Below are some records. Return exactly the lines from the one with "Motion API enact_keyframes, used" to the one with "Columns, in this", and nothing else.
+ + +
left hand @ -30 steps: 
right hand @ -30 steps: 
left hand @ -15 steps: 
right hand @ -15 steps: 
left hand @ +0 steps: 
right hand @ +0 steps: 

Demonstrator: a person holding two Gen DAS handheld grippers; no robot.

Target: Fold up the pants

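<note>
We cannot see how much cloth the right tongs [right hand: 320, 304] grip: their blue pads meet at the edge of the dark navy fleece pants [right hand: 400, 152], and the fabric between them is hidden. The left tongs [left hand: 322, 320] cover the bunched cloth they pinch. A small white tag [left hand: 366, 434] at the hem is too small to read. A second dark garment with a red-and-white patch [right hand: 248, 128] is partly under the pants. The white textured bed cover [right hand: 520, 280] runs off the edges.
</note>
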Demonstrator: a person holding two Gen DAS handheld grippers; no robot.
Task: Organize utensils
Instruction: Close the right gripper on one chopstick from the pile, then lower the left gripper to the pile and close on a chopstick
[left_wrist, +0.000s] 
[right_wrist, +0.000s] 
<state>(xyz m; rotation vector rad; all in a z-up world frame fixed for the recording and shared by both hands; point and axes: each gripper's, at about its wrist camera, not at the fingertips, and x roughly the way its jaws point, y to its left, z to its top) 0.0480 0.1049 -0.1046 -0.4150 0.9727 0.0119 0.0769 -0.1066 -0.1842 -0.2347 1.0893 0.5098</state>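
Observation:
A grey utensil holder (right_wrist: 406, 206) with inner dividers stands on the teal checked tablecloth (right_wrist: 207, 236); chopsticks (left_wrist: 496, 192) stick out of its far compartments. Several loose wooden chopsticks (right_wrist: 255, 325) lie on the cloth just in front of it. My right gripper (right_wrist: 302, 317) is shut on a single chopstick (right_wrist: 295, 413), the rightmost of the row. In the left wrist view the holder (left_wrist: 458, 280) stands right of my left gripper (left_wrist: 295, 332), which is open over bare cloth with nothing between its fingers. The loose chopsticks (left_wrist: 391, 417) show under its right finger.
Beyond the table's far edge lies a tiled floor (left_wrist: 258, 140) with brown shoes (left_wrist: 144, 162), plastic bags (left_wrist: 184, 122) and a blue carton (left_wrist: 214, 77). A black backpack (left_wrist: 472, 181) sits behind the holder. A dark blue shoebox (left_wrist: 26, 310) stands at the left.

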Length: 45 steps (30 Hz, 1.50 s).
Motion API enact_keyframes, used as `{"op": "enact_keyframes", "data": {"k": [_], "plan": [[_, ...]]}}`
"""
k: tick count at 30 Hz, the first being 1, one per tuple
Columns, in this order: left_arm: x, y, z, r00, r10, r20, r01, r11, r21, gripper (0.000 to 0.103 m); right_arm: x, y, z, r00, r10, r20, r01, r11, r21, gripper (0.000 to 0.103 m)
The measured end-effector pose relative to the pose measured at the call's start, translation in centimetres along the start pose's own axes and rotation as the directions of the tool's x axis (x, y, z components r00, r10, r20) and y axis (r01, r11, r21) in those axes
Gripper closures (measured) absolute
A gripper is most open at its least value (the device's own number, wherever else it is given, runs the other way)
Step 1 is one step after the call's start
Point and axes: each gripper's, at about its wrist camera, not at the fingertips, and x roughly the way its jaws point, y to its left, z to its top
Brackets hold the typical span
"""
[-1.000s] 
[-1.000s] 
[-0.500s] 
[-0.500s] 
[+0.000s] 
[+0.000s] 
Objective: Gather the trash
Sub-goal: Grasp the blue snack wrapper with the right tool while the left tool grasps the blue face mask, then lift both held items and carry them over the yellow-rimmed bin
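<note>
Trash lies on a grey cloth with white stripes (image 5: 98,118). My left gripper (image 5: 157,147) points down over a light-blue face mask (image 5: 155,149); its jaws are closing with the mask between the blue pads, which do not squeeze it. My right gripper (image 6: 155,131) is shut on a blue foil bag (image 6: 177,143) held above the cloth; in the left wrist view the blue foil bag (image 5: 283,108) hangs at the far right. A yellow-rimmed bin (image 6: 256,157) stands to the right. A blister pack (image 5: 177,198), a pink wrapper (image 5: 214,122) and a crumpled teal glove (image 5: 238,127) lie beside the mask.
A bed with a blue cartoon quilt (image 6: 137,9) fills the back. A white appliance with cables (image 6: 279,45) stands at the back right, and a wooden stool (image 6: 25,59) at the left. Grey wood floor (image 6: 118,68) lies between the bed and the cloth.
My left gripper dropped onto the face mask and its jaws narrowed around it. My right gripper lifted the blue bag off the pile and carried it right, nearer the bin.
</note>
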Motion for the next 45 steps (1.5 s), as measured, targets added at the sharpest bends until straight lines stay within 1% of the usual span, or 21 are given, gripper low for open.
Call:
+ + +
▸ Task solution:
Motion API enact_keyframes, used as `{"op": "enact_keyframes", "data": {"k": [_], "plan": [[_, ...]]}}`
"""
k: tick count at 30 Hz, the first being 1, one per tuple
Columns, in this order: left_arm: x, y, z, r00, r10, r20, r01, r11, r21, gripper (0.000 to 0.103 m); right_arm: x, y, z, r00, r10, r20, r01, r11, r21, gripper (0.000 to 0.103 m)

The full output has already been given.